Janice Shriek, once a successful gallery owner in the city of Ambergris, is now a washed-up tour guide, struggling to make ends meet as her world around her is slowly, attritionally consumed. Janice decides to write an afterword to her brother Duncan's infamous The Hoegbotton Guide to the Early History of Ambergris.
Duncan, ever the scoundrel of sorts, has emerged from the underground to edit and provide commentary upon Janice's manuscript, seemingly his last act of existence within our world, as neither of the siblings Shriek have been seen since Janice finished her work and left it at the pub she was staying at/using as her office (which Duncan had also used as a makeshift office previously, before his own disappearance.)
Have Duncan and Janice gone into the underground world of the Gray Caps, the mushroom-type people that long ago committed The Silence upon Ambergris, and who now act as a strange and dangerous, yet removed threat to every day life in Ambergris?
Shriek: An Afterword picks up where VanderMeer's earlier work, City of Saints and Madmen left off.
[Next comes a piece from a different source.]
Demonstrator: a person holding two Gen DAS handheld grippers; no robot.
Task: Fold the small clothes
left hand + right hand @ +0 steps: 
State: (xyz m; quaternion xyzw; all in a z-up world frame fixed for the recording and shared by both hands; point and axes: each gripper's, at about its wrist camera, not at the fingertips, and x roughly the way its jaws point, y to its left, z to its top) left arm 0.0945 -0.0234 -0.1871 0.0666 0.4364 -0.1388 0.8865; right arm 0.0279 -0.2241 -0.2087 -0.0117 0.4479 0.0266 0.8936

Though where City is a collection of shorts that really spreads out its spores across the city, giving a panoramic view of the city from a wide cast of characters, Shriek is far more self-contained, acting as Janice's epitaph as she recounts the more memorable parts of her and Duncan's lives, with Duncan helpfully (or unhelpfully) chiming in at times with his version of history.
Janice's Gallery and the New Art wave, The War of the Houses, an opera in the middle of the war, The Festival of the Freshwater Squid, Martin Lake's party. All of these notable events, as well as the personal stories of Janice and Duncan; their shared lunches with Bonmot, Sybel's relationship with Janice and Duncan (and how vastly different they were), Duncan's obsession with Mary Sabon, Duncan and Janice working for the broadsheet, Mary refuting the entirety of Duncan's historical/underground research with her career, Duncan and Janice's fall into obscurity, both of them going under.
The nature of Duncan editing and annotating Janice's history proved an interesting mechanic throughout the book. Janice is presumed dead, so Duncan, by virtue of having worked on the manuscript last, gives us the final & authoritative version of things. He also has this authority in all things regarding the Gray Caps, their fungal creations, and the underground world they inhabit. But can we trust Duncan? I'm not entirely sure. Anyone having their dirty laundry aired over a love that they lost and ultimately undid their entire legacy would, at best, want to lessen the misery of the recollection of events.
It should also be noted that Duncan is some kind of human-to-fungus-transitionary-being that is constantly having his body changed into different shapes and types of existence from his increased exposure to the underground. If he is or is not a Gray Cap, or some kind of smaller part of a whole, or a fungal starfish, or Duncan Shriek, we may never know.
Over here in the real world, I read this book as part of the Ambergris Trilogy collection published by MCD/FSG. I always prefer reading a physical book rather than an ereader or reading something off my computer, but I did find it cumbersome to wield this 900 page tome of a book at times. I'm really glad I read City previously to have a good familiarity with Ambergris at large, but I really wish I read it right before reading Shriek so that I'd catch all the significant and insignificant finer details between the two books. I'll be reading the final (for now?) part of the Ambergris saga, Finch immediately, though. So hopefully the spores stay fresh and murky in my brain.